また、2016年から開始した、名刺管理を通じたつながり管理機能「ウォンテッドリー ピープル」の利用ユーザは400万人を超える。
ウォンテッドリーを生み出したのは、仲 暁子氏。新卒で就職した外資系企業を辞め、漫画家を志して漫画漬けの日々を過ごした後、再びビジネスの世界に戻ってきたという異色の経歴を持つ。
仲氏の生き方から、次代を切り拓くニューリーダーに必要な哲学が見えてくる。
金丸:本日はウォンテッドリー株式会社の仲 暁子代表取締役CEOをお呼びしました。お忙しいところ、ありがとうございます。
仲:こちらこそお招きいただき光栄です。
金丸:今日は六本木の『鮨 由う(ゆう)』を舞台に、江戸前の伝統と自由な発想を組み合わせたお鮨をいただきながら、仲さんのお話を伺います。大将いわく「最近は自由すぎると言われています」だそうですよ。
仲:そうなんですね。どんなお鮨が出てくるか楽しみです。
金丸:さて、読者のために、はじめにウォンテッドリーのサービスを簡単にご説明いただけますか?
仲:はい。私たちは「シゴトでココロオドルひとをふやす」というビジョンを掲げて、キャリア構築や名刺管理などビジネスに特化したSNSを展開しています。就職の際、給与や福利厚生を気にする人は多いですが、そういった条件面だけで検討しても、本当に自分がやりたい仕事にたどり着けるかというと、かなり疑問です。
金丸:だからウォンテッドリーの企業情報には、条件に関する記載がないんですね。
仲:条件も非常に大事ですが、それだけではなく、自分が没頭できるような「意義」や「価値観」に沿った仕事ができなければ、長期的には続きません。私自身も新卒時に悩んだり、周りで同じように悩む若手を見ていて、自分が気になる仕事や企業を見つけたら、まずは会社を訪問し、社員から気軽に話を聞けるサービスがあったらいいのにと思い、ウォンテッドリーを始めたんです。
金丸:オフィスに遊びに行ける、というサービスは非常にユニークですよね。
仲:就職を結婚にたとえるなら、私たちはデートのきっかけを提供しているようなものです。デートもしないで結婚する人は、今の時代、めったにいませんよね。
金丸:それに、今の採用面接は、デートとは言えません。多くの場合、お互いにきれいごとを話しているだけですから。

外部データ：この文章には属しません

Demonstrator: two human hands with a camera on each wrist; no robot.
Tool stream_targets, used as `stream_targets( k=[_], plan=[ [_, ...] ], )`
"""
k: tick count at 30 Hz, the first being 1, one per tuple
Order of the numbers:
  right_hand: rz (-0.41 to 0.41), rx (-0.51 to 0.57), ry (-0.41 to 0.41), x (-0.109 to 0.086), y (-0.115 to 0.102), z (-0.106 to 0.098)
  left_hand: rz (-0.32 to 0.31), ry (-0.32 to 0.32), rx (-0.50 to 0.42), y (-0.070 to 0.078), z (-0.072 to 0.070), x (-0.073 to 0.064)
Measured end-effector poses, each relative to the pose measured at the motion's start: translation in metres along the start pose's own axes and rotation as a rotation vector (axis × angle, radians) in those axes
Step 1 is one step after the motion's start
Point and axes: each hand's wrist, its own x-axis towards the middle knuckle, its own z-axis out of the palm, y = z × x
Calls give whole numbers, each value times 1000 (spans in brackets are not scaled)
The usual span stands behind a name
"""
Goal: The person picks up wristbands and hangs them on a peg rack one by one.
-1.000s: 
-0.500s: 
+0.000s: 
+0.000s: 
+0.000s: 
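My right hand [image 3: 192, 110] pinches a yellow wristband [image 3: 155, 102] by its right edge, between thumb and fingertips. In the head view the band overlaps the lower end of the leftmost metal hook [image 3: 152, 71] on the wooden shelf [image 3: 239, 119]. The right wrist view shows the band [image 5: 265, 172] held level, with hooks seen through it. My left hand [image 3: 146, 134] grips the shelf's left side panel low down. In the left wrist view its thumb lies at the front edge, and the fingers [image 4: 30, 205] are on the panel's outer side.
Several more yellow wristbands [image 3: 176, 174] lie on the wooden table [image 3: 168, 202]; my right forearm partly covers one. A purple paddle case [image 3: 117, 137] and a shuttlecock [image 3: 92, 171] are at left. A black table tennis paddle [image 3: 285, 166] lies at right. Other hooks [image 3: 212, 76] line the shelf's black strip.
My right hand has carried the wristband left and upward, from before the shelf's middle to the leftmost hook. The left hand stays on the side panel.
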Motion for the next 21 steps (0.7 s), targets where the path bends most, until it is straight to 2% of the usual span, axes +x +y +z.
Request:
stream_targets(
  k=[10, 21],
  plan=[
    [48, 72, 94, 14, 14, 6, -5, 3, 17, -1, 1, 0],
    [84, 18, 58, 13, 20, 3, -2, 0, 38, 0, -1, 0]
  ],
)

仲:そのとおりです。まずは気軽に話してみて、共感を覚えたら、さらに詳しく知ってみる。そうしたステップを踏むことで、就職後に「こんなはずじゃなかったのに」という後悔を減らし、やりたい仕事に全力投球できるようにする。それがウォンテッドリーの目指すところです。
金丸:そういうプロセスがあれば、ミスマッチも起きにくいかもしれません。ところで仲さん、本気で漫画家になることを目指していた時期があると伺いましたが。
仲:ええ。活動していた期間としては短いですが。
金丸:そういう起業家はなかなかいないので、お話を聞くのが楽しみです。仲さんはまだ30代半ば。そんな若い人がどのように生まれ育ち、新しいサービスを生み出したのか、探っていきたいと思います。